Did he think I was a Jew? I was shocked. I looked at his dirty skin, his stringy beard, his hooked nose and thick lips and realised what a terrible mistake I had made. To believe that Jews could be my friends, that I could exist in their company without some of their traits rubbing off on me! I backed away. I began to run through the alleys of the ghetto, knocking aside old men and children, treading on cats and dogs, breaking down washing lines, kicking cans of milk, until I was back at Uncle Semya’s house, bedraggled, my coat flapping, my hat missing, my ivory cane lost in the struggle at Katya’s. Straight up the steps and into the front door. Up the stairs and into my room. I lay on my bed weeping and swearing never again to have anything to do with Jews, with the Moldovanka, with my cousin Shura, with coarse, corrupt, vulgar Odessa.

When Wanda came in, she found me recovered from the worst of my rage but still weeping, still dressed in what was left of my finery. ‘What happened, Maxim? An accident?’

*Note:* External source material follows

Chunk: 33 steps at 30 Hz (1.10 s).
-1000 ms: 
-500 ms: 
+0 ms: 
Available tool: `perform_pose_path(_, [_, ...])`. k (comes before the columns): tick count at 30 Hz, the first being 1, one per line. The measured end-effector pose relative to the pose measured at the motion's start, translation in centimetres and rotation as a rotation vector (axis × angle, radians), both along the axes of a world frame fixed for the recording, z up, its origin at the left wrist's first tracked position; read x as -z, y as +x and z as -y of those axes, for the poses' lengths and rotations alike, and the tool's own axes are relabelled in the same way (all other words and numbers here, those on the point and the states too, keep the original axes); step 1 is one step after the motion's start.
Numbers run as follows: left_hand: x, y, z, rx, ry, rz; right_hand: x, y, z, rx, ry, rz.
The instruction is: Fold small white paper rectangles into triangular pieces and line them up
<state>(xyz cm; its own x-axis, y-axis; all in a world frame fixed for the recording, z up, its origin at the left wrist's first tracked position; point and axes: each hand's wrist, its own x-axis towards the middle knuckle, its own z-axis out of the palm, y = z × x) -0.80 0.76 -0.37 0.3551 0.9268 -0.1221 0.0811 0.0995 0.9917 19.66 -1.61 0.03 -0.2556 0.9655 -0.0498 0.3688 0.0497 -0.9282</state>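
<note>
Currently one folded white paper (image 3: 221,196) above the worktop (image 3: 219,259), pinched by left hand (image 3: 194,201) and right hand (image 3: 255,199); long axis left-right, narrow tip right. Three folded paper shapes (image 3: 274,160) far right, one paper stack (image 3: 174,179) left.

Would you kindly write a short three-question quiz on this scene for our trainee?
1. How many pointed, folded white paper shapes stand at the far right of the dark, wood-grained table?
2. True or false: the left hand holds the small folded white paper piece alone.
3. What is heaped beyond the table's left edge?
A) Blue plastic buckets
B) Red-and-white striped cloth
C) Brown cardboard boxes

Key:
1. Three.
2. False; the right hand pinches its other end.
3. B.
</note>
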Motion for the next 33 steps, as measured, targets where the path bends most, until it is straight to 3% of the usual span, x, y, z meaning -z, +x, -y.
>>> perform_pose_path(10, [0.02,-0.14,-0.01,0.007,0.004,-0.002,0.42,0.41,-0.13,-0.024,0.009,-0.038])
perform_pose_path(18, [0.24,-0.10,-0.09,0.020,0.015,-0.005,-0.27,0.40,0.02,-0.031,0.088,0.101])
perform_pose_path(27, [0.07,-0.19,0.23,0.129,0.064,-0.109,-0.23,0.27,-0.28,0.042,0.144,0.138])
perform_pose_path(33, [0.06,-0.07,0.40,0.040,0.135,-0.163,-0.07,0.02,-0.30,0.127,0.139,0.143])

I looked up at her warm, fat body, her plain, concerned face. I decided that Wanda was the girl I needed. Wanda would never make herself available to more than one man. She would be grateful that she had a man at all.

‘Only in love,’ I replied heavily. ‘A girl turned out to be unfaithful.’

‘That’s terrible. Dear Maxim!’ Feminine sympathy seeped from her pores like sweat. ‘Who on earth could do such a thing to you? What a bitch she must be.’

I remember a pang or two at this description, but when I considered the situation I decided Katya had been more cynical than I had guessed. I made some attempt to defend her, remembering Shura’s words. ‘She’s just weak ...’

‘Don’t you believe it, Maxim dear. Not a word. Weakness is a wall women hide behind. And it’s a wall, I assure you, as strong as steel. You’ve been deceived.’

‘By a Jewish harlot,’ I said.

This seemed to make her hesitate. I think she was a little upset that I had been sleeping with a Jewess.

‘Never again,’ I said.

‘She didn’t give you anything ... ?’

I shook my head.

Wanda sat on the bed and began to stroke my dusty hair. She helped me off with my overcoat and my jacket.

In time, as these things go, she helped me off with the rest of my clothes. Then she undressed and climbed into the narrow bed beside me. Her soft, yielding flesh, her massive breasts, her great, warm private parts, her bottom, like two comfortable cushions, her strong, engulfing legs and arms, her wide, hot mouth, all brought immediate relief to my anguish. I began to congratulate myself that I had not only recovered from my pain but that I would always have another woman waiting. So different was Wanda from Katya that it was almost like making love to a different species. Slender, boyish girls like Katya and huge, peasant girls like Wanda, each has her virtues. To know a hundred women is to know a hundred different forms of pleasure. I was lucky to understand this while still so young.